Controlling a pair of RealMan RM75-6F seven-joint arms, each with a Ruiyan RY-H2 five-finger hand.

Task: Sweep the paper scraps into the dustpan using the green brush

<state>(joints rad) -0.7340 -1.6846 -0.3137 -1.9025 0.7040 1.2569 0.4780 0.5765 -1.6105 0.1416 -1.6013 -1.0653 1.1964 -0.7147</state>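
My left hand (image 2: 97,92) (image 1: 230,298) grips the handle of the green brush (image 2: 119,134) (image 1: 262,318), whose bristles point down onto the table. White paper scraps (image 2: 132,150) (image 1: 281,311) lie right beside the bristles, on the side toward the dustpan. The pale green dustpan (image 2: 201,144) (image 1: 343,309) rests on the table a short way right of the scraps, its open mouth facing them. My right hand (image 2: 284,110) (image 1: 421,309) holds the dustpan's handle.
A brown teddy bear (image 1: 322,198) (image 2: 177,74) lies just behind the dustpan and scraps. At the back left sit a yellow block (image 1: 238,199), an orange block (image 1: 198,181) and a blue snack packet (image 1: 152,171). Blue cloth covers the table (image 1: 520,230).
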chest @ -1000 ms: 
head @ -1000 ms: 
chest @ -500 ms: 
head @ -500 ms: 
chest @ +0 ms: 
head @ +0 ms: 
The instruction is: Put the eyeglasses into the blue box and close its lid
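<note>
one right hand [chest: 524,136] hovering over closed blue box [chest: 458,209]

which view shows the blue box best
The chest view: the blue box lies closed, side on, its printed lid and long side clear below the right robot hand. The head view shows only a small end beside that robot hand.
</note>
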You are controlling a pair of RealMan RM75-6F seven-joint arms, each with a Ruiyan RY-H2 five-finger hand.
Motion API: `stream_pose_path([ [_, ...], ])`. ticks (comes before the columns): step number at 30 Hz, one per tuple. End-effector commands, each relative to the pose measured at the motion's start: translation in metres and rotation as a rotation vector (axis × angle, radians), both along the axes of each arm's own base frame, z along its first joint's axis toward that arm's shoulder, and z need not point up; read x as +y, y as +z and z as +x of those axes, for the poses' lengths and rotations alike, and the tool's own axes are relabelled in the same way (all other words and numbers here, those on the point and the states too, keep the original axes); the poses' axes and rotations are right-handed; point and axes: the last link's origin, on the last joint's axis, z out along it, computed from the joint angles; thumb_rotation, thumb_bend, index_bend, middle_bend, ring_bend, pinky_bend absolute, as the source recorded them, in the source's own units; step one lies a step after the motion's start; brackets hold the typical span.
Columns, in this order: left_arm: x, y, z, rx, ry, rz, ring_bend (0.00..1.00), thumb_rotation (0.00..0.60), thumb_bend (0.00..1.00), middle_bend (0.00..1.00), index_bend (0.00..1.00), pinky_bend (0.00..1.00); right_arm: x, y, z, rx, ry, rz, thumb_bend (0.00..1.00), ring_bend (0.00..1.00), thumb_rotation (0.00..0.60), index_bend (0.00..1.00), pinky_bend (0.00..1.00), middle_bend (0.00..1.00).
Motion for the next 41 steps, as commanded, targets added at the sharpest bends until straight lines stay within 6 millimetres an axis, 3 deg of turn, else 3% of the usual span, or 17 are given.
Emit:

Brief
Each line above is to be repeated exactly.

Solution
Controlling a pair of RealMan RM75-6F seven-joint arms, each with a Ruiyan RY-H2 five-finger hand.

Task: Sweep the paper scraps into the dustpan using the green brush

<state>(joints rad) -0.7340 -1.6846 -0.3137 -1.9025 0.7040 1.2569 0.4780 0.5765 -1.6105 0.1416 -1.6013 -1.0653 1.1964 -0.7147</state>
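My left hand (image 2: 97,92) (image 1: 230,298) grips the handle of the green brush (image 2: 119,134) (image 1: 262,318), whose bristles point down onto the table. White paper scraps (image 2: 132,150) (image 1: 281,311) lie right beside the bristles, on the side toward the dustpan. The pale green dustpan (image 2: 201,144) (image 1: 343,309) rests on the table a short way right of the scraps, its open mouth facing them. My right hand (image 2: 284,110) (image 1: 421,309) holds the dustpan's handle.
A brown teddy bear (image 1: 322,198) (image 2: 177,74) lies just behind the dustpan and scraps. At the back left sit a yellow block (image 1: 238,199), an orange block (image 1: 198,181) and a blue snack packet (image 1: 152,171). Blue cloth covers the table (image 1: 520,230).
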chest @ -1000 ms: 
head @ -1000 ms: 
chest @ -500 ms: 
head @ -500 ms: 
chest @ +0 ms: 
head @ +0 ms: 
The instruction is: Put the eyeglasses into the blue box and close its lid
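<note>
one right hand [chest: 524,136] hovering over closed blue box [chest: 458,209]

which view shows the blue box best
The chest view: the blue box lies closed, side on, its printed lid and long side clear below the right robot hand. The head view shows only a small end beside that robot hand.
</note>
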You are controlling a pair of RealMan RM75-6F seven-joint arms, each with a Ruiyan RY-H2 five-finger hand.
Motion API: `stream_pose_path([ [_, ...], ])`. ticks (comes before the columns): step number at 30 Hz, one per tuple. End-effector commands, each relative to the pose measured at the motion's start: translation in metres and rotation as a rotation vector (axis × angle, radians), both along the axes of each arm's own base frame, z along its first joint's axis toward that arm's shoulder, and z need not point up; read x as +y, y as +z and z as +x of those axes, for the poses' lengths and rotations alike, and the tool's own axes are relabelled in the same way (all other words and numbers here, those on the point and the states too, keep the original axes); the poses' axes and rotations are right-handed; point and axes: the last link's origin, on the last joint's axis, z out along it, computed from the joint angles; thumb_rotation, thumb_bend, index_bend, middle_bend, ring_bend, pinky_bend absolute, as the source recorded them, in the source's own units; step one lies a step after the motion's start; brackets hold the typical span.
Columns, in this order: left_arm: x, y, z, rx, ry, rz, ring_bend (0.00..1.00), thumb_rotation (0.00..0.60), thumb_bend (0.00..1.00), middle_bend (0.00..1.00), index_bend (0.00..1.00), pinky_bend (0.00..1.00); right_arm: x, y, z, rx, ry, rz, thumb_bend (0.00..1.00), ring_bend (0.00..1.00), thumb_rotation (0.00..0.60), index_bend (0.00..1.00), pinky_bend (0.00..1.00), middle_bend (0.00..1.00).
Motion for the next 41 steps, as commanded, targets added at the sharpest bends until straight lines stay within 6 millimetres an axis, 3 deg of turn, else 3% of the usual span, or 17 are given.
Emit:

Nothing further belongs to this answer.